Ensure that old frame descriptor tables are freed by stedolan · Pull Request #11673 · ocaml/ocaml

stedolan · 2022-10-27T13:09:46Z

This patch fixes the issue in #11662, where frame descriptor tables were not being freed.

Freeing an old frame descriptor table is more complicated in OCaml 5 than in OCaml 4, because at the point the new frame descriptor table is allocated the old one may still be in use by another domain. So, the actual freeing of memory is delayed until the end of the GC cycle, at which point it is certain to no longer be in use.

There were two bugs in the implementation of this:

If the table is rebuilt several times within a single cycle, there may be more than one old table needing to be freed. While the logic for delaying freeing carefully constructed a linked list of old tables, the logic for actually freeing them ignored this list and just freed the first one, allowing the rest to leak (!)
There was no pressure on the GC to speed up as a result of constructing many frame tables, so the memory usage could increase a lot before a GC cycle happened to complete and free the old tables.

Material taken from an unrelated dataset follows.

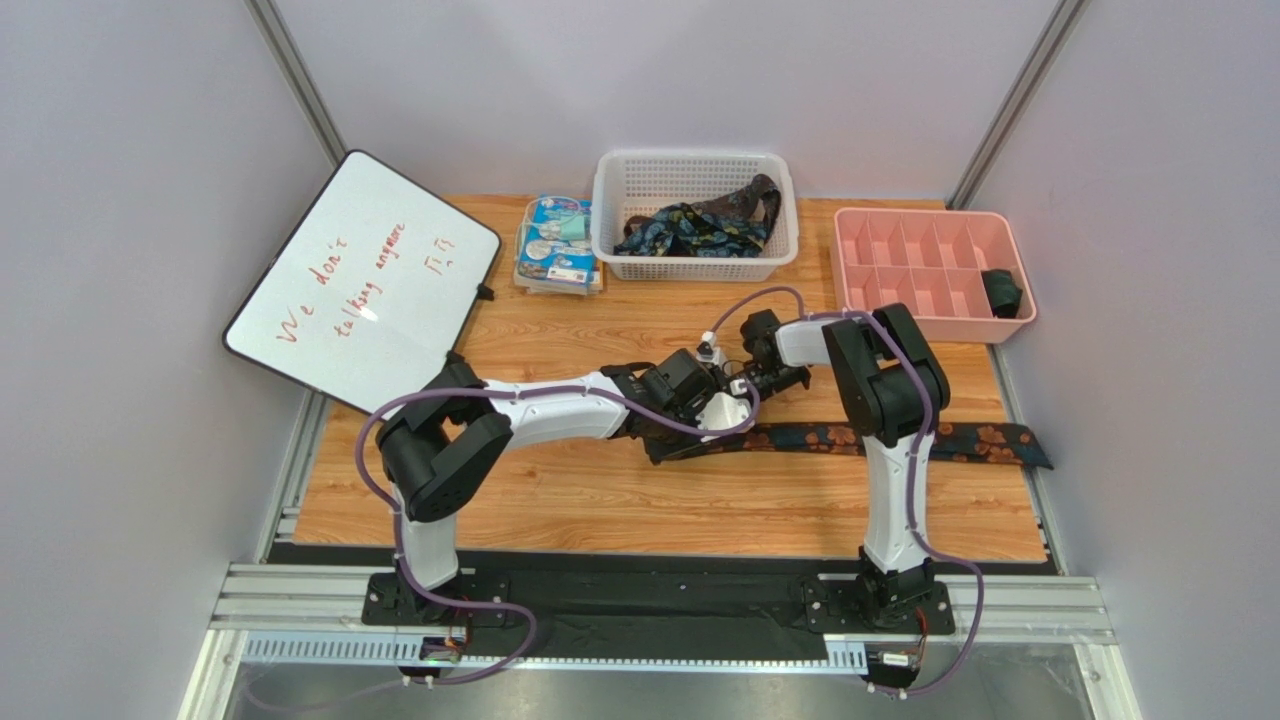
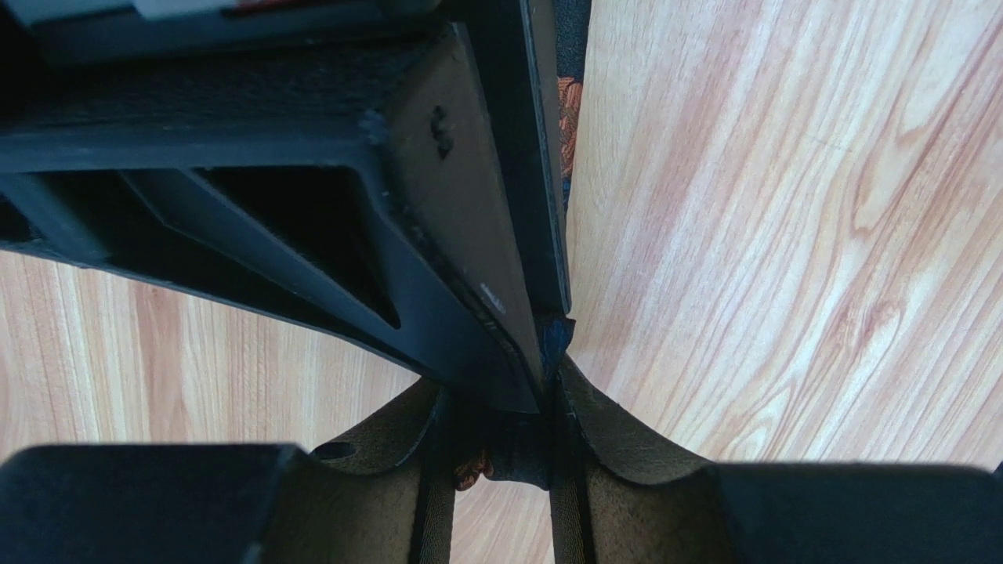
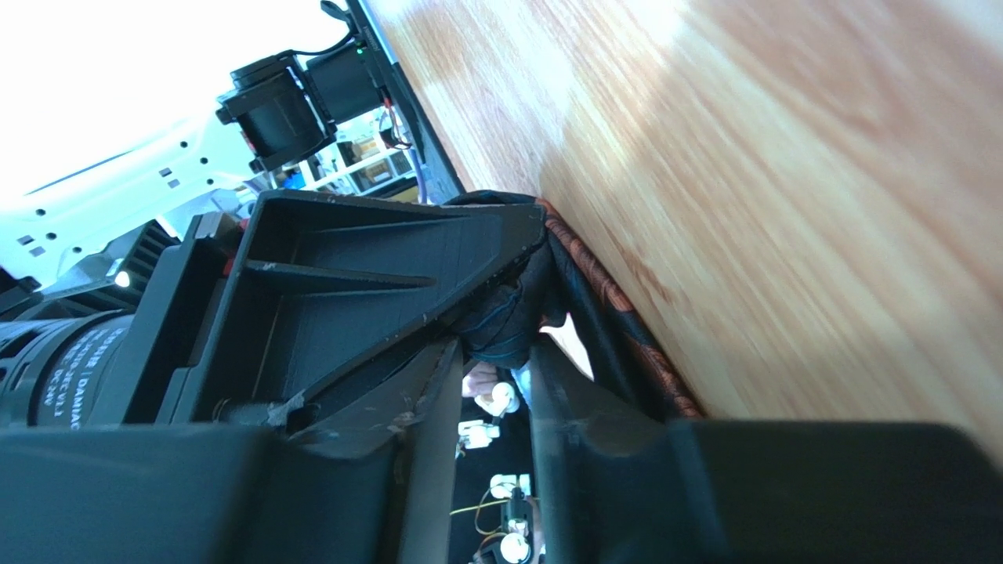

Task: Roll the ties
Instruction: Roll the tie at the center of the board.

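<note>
**ROLL JUST BEGUN AT THE TIE'S LEFT END**

Working on one tie (image 1: 804, 440), laid flat and straight on the tabletop (image 1: 601, 495), reaching from the middle out toward the right edge, partly hidden by the right arm (image 1: 887, 495). Meeting at its left end with both pincers, nose to nose.

Gripping there with the left pincer (image 2: 548, 358): jaws drawn narrow, with dark fabric and an orange fleck pinched between them, seemingly the first turn of the roll. Standing part-open with the right pincer (image 3: 495, 341), a lit gap between its fingers (image 3: 589, 470) and a dark wad of cloth at their tips. Impossible to tell whether clamped on that wad or merely against it.

Judging by the long stretch lying unrolled, very early in this tie's roll. More ties (image 1: 699, 228) heaped in the white basket (image 1: 691, 270) at the back. One dark bundle (image 1: 1004, 293), probably a finished roll, in a right-hand compartment of the pink tray (image 1: 917, 218).

Next, most likely: take a sure hold of the small core, turn it rightward along the strip, steady the loose length with the other pincer, and re-grip after each turn. Calls for keeping the core tight and square to the strip, to avoid coning or springing open. Soft cloth, easily lost from a narrow nip.
</note>
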Motion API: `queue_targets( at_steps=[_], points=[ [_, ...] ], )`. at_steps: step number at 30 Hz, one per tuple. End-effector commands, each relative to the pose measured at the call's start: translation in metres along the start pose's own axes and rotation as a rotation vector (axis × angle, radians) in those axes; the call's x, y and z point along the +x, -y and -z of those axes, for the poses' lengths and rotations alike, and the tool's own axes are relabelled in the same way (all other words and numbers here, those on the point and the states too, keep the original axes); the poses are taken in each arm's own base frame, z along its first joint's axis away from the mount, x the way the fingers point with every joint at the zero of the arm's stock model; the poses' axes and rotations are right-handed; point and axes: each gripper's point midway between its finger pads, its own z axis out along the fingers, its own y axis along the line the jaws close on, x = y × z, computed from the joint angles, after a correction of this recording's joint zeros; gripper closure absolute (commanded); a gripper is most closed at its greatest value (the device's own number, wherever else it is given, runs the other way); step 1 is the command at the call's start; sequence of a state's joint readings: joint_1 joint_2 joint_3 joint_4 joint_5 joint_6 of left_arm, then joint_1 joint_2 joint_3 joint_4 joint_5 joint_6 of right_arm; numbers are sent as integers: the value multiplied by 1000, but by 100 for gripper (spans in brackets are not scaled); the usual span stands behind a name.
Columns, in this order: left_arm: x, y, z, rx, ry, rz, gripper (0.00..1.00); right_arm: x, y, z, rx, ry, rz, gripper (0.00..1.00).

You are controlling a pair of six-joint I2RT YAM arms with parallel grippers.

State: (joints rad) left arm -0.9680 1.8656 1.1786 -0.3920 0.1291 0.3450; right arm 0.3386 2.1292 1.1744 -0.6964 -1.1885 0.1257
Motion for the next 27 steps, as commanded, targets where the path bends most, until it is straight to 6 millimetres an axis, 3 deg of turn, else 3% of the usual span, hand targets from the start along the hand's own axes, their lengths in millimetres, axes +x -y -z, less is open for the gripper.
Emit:
queue_targets(
  at_steps=[1, 4, 8, 9, 10, 11, 12, 13, 14, 15, 16, 17, 18, 22, 27],
  points=[
    [35, 12, -5, 39, -134, 14, 66, -4, 3, -9, 34, -1, -2, 82],
    [32, 12, -4, 34, -116, 18, 62, -1, 22, -12, 74, -11, -46, 100],
    [24, 9, 3, 28, -32, 63, 45, 5, 42, -11, 124, -12, -77, 100],
    [34, 11, 2, 60, -17, 99, 43, 5, 47, -11, 133, -12, -87, 100],
    [19, 3, 8, 32, 68, 134, 40, 5, 51, -9, 136, -9, -102, 100],
    [17, 0, 11, 25, 108, 157, 36, 5, 54, -8, 143, -7, -107, 100],
    [33, 3, 10, 58, 128, 211, 35, 5, 59, -8, 151, -10, -117, 100],
    [9, -10, 20, 23, 277, 211, 34, 5, 63, -6, 164, -9, -124, 100],
    [3, -13, 25, 25, 354, 249, 27, 6, 65, -6, 169, -12, -132, 100],
    [22, -5, 23, 51, 384, 284, 20, 7, 69, -7, 174, -18, -143, 100],
    [-6, -20, 37, -3, 551, 241, 15, 8, 72, -7, 185, -22, -151, 100],
    [-7, -20, 39, -16, 598, 239, 12, 8, 77, -7, 195, -26, -162, 100],
    [-2, -12, 36, 3, 618, 226, 12, 8, 79, -7, 203, -29, -165, 100],
    [-11, -19, 24, -5, 682, 215, 12, 9, 92, -4, 280, -40, -194, 100],
    [-20, -13, 11, 19, 729, 117, 13, 13, 104, 1, 347, -53, -212, 100]
  ],
)
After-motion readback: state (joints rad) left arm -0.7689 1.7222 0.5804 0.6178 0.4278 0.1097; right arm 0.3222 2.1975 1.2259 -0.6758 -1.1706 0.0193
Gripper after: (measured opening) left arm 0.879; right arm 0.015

This patch fixes (1) by actually freeing the tables in a loop, and fixes (2) by calling caml_adjust_gc_speed so that the GC speeds up to prevent stale frametables occuping huge amounts of space. This brings the memory usage of Frama-C startup down to vaguely reasonable levels (about 1.5x OCaml 4, instead of 10x).

There's a further optimisation that's not yet done here: now that OCaml 5 has synchronised parallel minor GCs, it is no longer necessary to wait for a full major GC cycle to be certain an old frametable is dead, as it will certainly not be in use after the next minor GC (which has a synchronisation point). So, it should be possible to wait only for the next minor GC instead of the next major one, which should also reduce time spent in otherwise-useless GC cycles in very plugin-heavy code.

stedolan · 2022-10-27T13:11:20Z

An obvious further optimisation just occurred to me: if there is only one domain (i.e. a single-threaded program), then you may as well free the old frametable immediately. That way, the costs of ensuring that parallel Dynlink is safe are paid only by programs that actually do parallel Dynlinking.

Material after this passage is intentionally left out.